Die Krise von Wahrheit und Irrtum führt zu einem massiven Verlust an Glaubwürdigkeit und Autorität der Kirche. Der Grund dafür ist einfach: Kirche hat nun einmal keine Autorität aus sich selbst heraus sondern nur als Botschafter von Gottes zeitlosem Wort und Gebot. Sie kann nur deshalb Trost und Antworten für die grundlegenden Ewigkeitsfragen der Menschen geben, weil sie aus einer göttlichen Erkenntnisquelle schöpft, die außerhalb ihrer selbst liegt und die sie nicht nach persönlichem Gusto verbiegen kann.

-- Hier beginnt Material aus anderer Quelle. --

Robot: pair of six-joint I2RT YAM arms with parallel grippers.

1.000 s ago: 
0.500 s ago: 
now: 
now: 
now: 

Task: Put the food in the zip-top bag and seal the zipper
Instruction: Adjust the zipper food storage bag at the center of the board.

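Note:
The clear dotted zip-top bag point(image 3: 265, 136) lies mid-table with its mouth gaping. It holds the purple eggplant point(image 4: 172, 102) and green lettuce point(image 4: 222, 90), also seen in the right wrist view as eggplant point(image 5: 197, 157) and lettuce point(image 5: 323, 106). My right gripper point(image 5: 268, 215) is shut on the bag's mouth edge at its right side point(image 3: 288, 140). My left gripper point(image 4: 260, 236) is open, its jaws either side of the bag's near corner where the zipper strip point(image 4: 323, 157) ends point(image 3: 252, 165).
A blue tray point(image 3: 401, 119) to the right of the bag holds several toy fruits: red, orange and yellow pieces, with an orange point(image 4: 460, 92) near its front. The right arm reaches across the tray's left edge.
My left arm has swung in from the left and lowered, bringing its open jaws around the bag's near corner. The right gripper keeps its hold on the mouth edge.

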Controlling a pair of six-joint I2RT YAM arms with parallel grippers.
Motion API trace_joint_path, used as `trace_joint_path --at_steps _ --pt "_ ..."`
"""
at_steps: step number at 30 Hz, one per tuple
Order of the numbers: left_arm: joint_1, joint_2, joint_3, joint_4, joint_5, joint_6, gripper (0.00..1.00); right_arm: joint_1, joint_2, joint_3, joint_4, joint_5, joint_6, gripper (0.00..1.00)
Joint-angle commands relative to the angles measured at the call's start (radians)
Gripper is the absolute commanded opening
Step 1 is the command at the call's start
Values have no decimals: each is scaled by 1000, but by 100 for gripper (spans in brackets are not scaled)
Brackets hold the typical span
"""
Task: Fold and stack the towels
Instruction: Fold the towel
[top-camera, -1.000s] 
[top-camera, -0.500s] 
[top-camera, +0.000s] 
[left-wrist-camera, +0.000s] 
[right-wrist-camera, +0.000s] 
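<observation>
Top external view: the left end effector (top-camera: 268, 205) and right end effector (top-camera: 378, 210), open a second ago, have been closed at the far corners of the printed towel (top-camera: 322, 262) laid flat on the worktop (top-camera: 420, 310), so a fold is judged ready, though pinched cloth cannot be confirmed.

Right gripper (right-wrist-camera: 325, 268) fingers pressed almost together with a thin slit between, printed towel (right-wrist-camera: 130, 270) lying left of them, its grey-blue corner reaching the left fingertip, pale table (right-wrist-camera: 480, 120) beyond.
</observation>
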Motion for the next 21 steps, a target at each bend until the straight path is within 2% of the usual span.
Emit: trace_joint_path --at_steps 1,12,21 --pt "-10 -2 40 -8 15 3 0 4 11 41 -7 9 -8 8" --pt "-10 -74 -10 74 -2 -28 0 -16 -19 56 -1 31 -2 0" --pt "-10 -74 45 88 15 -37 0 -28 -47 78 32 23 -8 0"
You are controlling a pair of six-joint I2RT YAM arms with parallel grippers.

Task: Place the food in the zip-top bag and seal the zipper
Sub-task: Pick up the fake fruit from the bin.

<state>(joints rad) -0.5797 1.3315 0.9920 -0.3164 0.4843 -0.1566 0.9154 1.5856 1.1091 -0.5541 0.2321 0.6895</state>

Die Menschen haben ein feines Gespür dafür, ob Kirche aus der Autorität einer zeitlosen Wahrheit heraus handelt oder ob sie den Menschen nach dem Mund redet. Eine Kirche, deren Äußerungen zeitgeistabhängig wirken, mag vielleicht kurzfristig Beifall bekommen, aber langfristig marginalisiert sie sich im vielfältigen Meinungskonzert einer offenen Gesellschaft. Der schnell voranschreitende Bedeutungsverlust der Kirchen ist deshalb eine direkte Folge einer Theologie, die sich der postmodernen Abkehr von Wahrheit und Irrtum verschrieben hat.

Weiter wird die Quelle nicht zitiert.